Em 1962, ele casou pela terceira vez com uma mulher chamada Irina Supinskaya. Apesar da sua enorme diferença de idade (ela tinha 27, ele com 56), se davam muito bem e ele permaneceu casado até sua morte. Neste ano, ele também lançou o seu "13 ª Sinfonia", que provou ser muito controvertida devido ao seu foco no massacre judeu durante a 2ª Guerra Mundial.

Em 1965, ele foi diagnosticado com poliomielite, e em 1970 e 1971, ele sofreu uma série de ataques do coração que mais impactaram a sua saúde. Apesar dessas doenças, ele lançou suas sinfonias 14 e 15 em 1969 e 1961, respectivamente. Dmitri Shostakovich morreu de câncer de pulmão em 9 de agosto de 1975.

O compositor sobreviveu a três infernos interligados: a Revolução Russa, a Segunda Guerra Mundial e o Holocausto Stalinista. Sua produção musical ganha muito poder quando passamos a entender o ambiente onde ele viveu e o sentimento que ele tentou colocar em sua obra. Não nos causa surpresa que seus acordes sejam selvagens e trágicos.

Sua vida, por conseguinte, abrangeu a Revolução de Outubro, a guerra civil e as duas guerras mundiais, bem como os horrores do estalinismo, que mudou todo o curso de sua vida, como mudou o destino do país de Outubro, pisoteando as esperanças e os sonhos despertados pela Revolução Bolchevique.

Todos os sofrimentos de sua terra natal estão expressos em sua música. Por essa razão, às vezes, parece que sua música é "difícil" de escutar. Este é o caso, particularmente, de suas últimas três sinfonias, escritas no final de sua vida, quando Shostakovich estava amargurado e crescentemente obcecado com a idéia da morte. Mesmo assim sua música nunca foi pessimista, mas sim trágica e profundamente humanista.

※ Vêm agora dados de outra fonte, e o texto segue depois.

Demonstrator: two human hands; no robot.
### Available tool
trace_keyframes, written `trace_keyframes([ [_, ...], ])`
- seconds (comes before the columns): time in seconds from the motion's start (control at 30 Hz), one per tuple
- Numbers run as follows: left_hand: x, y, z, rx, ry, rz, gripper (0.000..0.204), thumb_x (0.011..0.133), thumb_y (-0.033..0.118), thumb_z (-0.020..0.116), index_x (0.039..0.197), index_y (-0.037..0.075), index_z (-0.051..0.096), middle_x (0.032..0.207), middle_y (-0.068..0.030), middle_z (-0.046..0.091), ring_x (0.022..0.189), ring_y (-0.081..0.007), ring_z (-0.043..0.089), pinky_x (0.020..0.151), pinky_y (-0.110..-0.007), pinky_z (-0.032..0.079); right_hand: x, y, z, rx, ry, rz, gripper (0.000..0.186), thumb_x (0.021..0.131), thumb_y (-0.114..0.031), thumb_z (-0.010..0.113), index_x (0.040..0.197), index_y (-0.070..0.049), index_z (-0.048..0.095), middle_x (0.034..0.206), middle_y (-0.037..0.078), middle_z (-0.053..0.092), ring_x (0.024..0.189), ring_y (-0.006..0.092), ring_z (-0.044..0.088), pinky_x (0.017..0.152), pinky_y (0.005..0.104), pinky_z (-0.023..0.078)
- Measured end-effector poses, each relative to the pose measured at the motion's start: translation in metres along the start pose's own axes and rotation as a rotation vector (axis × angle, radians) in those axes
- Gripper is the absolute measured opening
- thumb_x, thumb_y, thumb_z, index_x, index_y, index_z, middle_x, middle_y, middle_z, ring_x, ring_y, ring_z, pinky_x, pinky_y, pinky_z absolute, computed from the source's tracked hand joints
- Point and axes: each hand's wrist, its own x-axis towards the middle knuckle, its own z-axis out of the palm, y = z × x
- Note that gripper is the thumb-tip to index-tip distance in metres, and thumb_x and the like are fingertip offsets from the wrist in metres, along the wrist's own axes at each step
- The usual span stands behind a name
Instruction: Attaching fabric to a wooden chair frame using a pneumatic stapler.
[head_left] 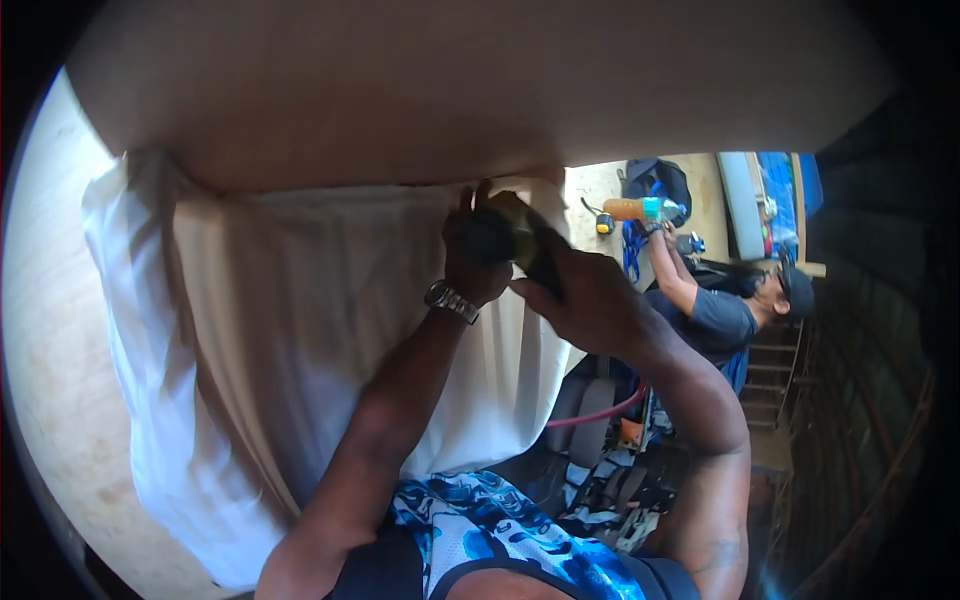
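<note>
My left hand (472, 268), a silver watch at its wrist, is closed around the front of a dark tool with an olive-yellow part (525, 235), its upper fingers rising toward the panel. My right hand (595, 300) grips the same tool from the right, thumb pointing left; shadow hides the tool's exact kind. Both hands are just below the lower edge of a brown wooden panel (470, 90), in front of white fabric (300, 330) that hangs in folds beneath it.
At the right a co-worker (710, 315) in a dark cap holds up a bottle of orange liquid (625, 208). Beside them are a yellow tape measure (604, 222), a dark bag (660, 178), a red hose (600, 410) and a ladder-like rack (770, 380). A pale board (50, 370) stands at the left.
</note>
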Motion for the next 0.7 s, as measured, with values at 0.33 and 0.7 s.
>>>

Dimitri Shostakovich, um dos maiores compositores do século XX, um gigante que deu voz aos sofrimentos e triunfos do povo soviético em um dos mais turbulentos e revolucionários períodos da história. Por outro lado, acho que o ouvinte contemporâneo identifica na música dele uma capacidade de compreender, com compaixão mas sem sentimentalismo, o drama do ser humano exposto à opressão.